Sadly, Tibbot had found much pleasure and sustenance in his English employers and was even now engaged with his huge galleys in patrolling the western Irish coasts, seeking interception of the Spanish troop ships on their journey north to Ulster. Grace refused to relinquish one last hope that Tibbot’s deepest loyalties would emerge in such a conflict, and he ’d perhaps allow a ship or two to escape them and sail to the aid of O’Neill and the Irish cause. Well, she could hope . . .
She saw very little of Maeve and the grandchildren now. Miles was still hostage to the English, though not in Clifford’s house, he dead, at O’Donnell’s hand. By now Miles would be a proper English gentleman, Grace thought, trying to quell her bitterness at the thought. She lived at Rockfleet these days, slave to her aching bones. She hardly sailed with her fleet anymore, leaving the captaincies to younger men who, blessedly, remained loyal and still called themselves “Grace O’Malley’s men.” Her many spies and messengers were her nets flung out into the sea of the world. When she ’d draw them in, bits of news, like so many glittering silver fish, could be collected and stored. So even there in her windswept isolation, the war and the world were alive, and she a part of it still.
Seventy years old
. ’Twas hard to believe. In her mind she was still a young woman. She was lonely, yes, but allowed herself no pity for it. Of late, when the pain could not be eased by an infusion of willow bark and henbane, she would find herself dreaming of Spain. Oh ’twas so warm.
The bright blue sky. Andalusian hills sizzling under a white-hot sun.
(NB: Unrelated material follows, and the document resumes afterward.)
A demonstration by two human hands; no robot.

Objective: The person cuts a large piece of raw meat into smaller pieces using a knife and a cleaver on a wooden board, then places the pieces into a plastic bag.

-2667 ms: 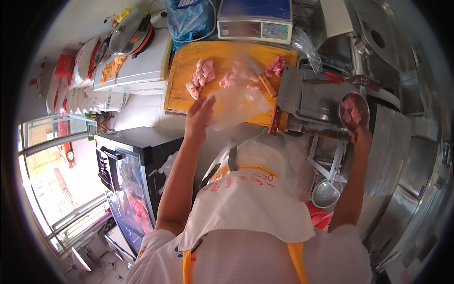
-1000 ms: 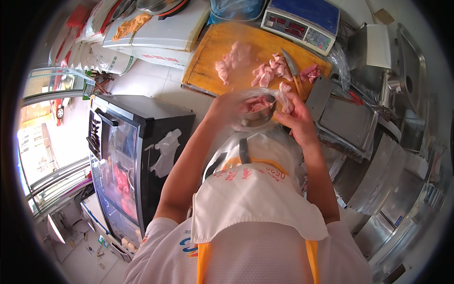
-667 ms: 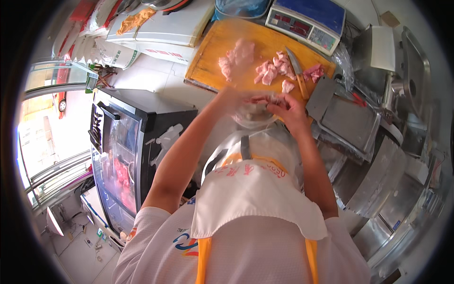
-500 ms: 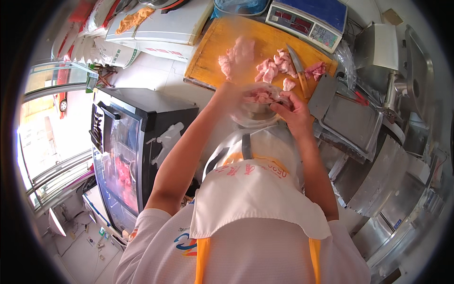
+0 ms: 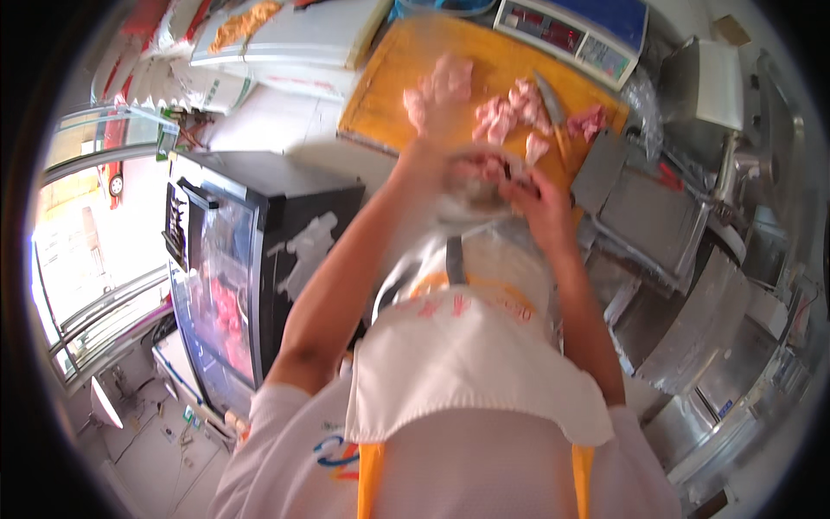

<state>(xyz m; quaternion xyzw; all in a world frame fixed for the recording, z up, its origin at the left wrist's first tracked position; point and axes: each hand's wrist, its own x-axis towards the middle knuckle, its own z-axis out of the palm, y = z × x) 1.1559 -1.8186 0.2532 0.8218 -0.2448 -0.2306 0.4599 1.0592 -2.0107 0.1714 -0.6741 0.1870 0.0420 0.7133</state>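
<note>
Close in front of my apron, a clear plastic bag [image 5: 471, 204] hangs with its mouth spread wide. Pink meat pieces [image 5: 481, 165] lie inside its top. My right hand [image 5: 545, 206] is closed on the bag's right edge, thumb and fingers pressed together. At the bag's left side is my left hand [image 5: 422, 163], its fingers blurred and partly hidden. Beyond both hands is a wooden cutting board [image 5: 380, 95]. It bears a large pale piece of meat [image 5: 441, 82], a pile of cut meat [image 5: 512, 108] and a knife [image 5: 553, 108].
Behind the board stands a blue-topped scale [image 5: 566, 39]. To the right are a metal tray [image 5: 653, 212] and a metal meat grinder [image 5: 735, 169]. A glass-door display fridge [image 5: 220, 285] stands at left. A white chest freezer [image 5: 290, 43] is at the far left.
The view has shifted slightly, and the board sits a little higher and farther right. My right hand stays at the bag's edge, which is more blurred. The meat on the board looks unchanged.
</note>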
And she ’d remember Eric, their lazy float on the Nile barge, the great-tusked elephants playing on a reed-choked shore. She ’d smile recalling the fireworks viewed from a gondola in Venice Lagoon, the feel of his sweet lips on her face. But that was another time, another place, she knew. It existed only in her mind, her memories, and would be extinguished entirely when she lay down and took her last breath.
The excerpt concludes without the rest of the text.